Una persona abbiente (e generosa) come vi approccia?
Di solito la prima persona con cui si interagisce è proprio il banker. Oggi la filantropia entra a pieno titolo nel mondo del wealth management. È importante che il consulente sappia della nostra esistenza nella sua attività professionale, in modo da poterci indirizzare il cliente. Il nostro team è in grado di intercettare il desiderio del futuro filantropo, di capirlo. E, se serve, di riallinearlo: perché magari a volte può capitare che esso non cada dove ce ne sarebbe più bisogno. In Italia c’è un numero altissimo di organizzazioni non profit. Il più delle volte nascono fondazioni senza che sia necessario. Occorre però valutare gli enti. Noi siamo in grado di farlo, grazie alla nostra attività di due diligence. Quando le donazioni sono molto consistenti, è assolutamente necessario. Lo strumento del fondo filantropico permette di donare bene, e di capire cosa si sta facendo.
E poi ci sono i patrimoni senza eredi.
Dai dati di Fondazione Evaluation Lab, sappiamo che sono attesi nel 2030 patrimoni senza eredi per circa 20,8 miliardi. Nel 2040 saranno più di 80 miliardi. Vanno intercettati, prima di tutto nell’interesse sociale. La propensione a fare testamento in Italia è pari al 12%. Ci troviamo in un Paese in cui ci sono dei bisogni sociali urgentissimi, che possono, se non essere risolti, essere alleviati dal terzo settore. È il terzo settore che si prende cura di molti anziani soli, che va nelle strade con programmi di lotta contro la povertà, che, certe volte, riesce a dare accesso alle cure mediche a chi altrimenti non potrebbe averlo. La necessità di intercettare questi patrimoni è però anche commerciale. Quando un banker perde il suo cliente, ha perso anche tutte le sue masse: dopo dieci anni vengono requisite dallo Stato. Nel caso di istituzione di fondo filantropico, ciò non accade.

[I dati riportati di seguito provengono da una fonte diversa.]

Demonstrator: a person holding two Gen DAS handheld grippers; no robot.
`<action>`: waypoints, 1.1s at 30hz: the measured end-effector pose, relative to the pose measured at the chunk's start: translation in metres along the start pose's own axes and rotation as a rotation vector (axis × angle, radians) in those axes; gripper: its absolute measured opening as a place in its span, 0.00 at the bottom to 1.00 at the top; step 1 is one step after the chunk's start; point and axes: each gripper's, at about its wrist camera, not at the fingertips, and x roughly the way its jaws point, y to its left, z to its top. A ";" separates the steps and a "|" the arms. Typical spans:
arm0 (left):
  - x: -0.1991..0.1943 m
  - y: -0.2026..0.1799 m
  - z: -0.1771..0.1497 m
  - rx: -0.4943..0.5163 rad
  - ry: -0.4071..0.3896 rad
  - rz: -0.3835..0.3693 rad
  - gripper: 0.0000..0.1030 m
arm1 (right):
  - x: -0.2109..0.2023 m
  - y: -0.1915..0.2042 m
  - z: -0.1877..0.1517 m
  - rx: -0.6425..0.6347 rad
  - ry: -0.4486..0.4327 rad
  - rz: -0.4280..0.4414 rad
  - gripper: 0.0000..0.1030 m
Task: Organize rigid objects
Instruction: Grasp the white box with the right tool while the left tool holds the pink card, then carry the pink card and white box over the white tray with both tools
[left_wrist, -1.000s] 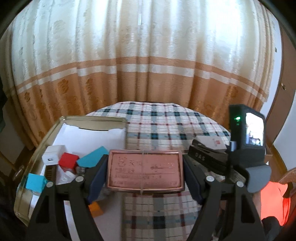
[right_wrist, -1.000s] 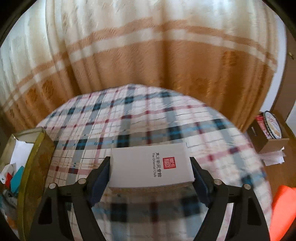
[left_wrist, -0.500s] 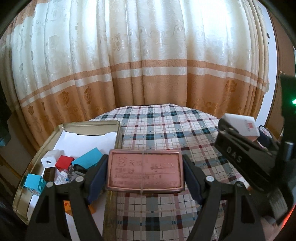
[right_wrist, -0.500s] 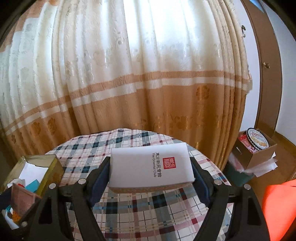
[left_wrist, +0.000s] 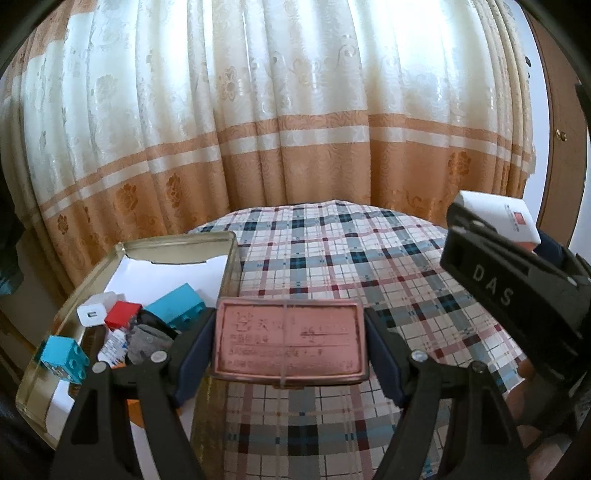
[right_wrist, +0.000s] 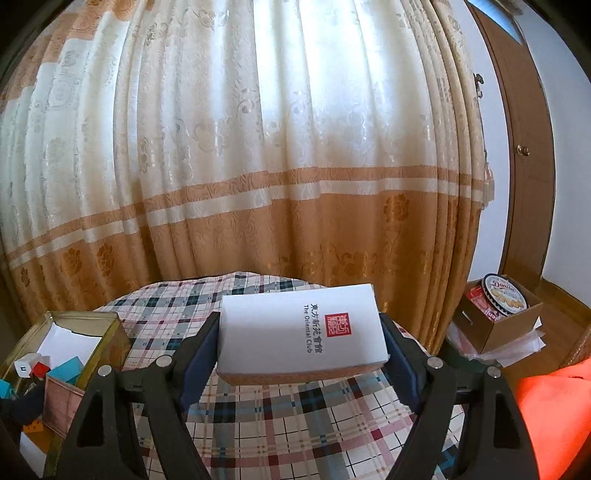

Come si istituisce un fondo filantropico?
Con una donazione modale. Io, filantropo, decido di dare tot euro per istituire un fondo. L’iter è: notaio, atto costitutivo, regolamento per le linee guida. Ogni Daf ha un suo comitato di gestione, una sorta di consiglio di amministrazione, in cui si possono inserire persone di fiducia, anche stretti familiari.
Come funziona il Fondo Filantropico Italiano?
È un fondo di fondi, che ne gestisce altri, ciascuno con un conto corrente dedicato aperto presso la banca di fiducia del filantropo. Se l’attività filantropica è pianificata in modo strategico, evita lo svuotamento repentino delle masse donate; il banker continua nella sua attività di gestione. Soprattutto, il donatore non è solo, ma affiancato da almeno tre persone: un responsabile progetti, un direttore, un responsabile amministrativo.
Con quali banche vi interfacciate maggiormente?
Jp Morgan, Intesa private, Mediolanum, Credit Agricole, Indosuez, Ubs. Altri colloqui sono in corso.
Un identikit del filantropo-tipo?
La filantropia è donna. Molte delle nostre donatrici lo sono. Quello della violenza, dell’uscita delle donne da situazioni di costrizione fisica, economica, psicologica, è un tema oggi molto sentito. Il numero maggiore di fondi ce l’abbiamo a favore delle donne. Sotto ogni punto di vista: dell’istruzione, anche finanziaria, e della protezione personale.
La commissione media per i servizi che prestate dipende dall’ammontare donato?
No, è misurato sul tipo di lavoro che si fa. A una organizzazione che non ha costi, personalmente non donerei mai.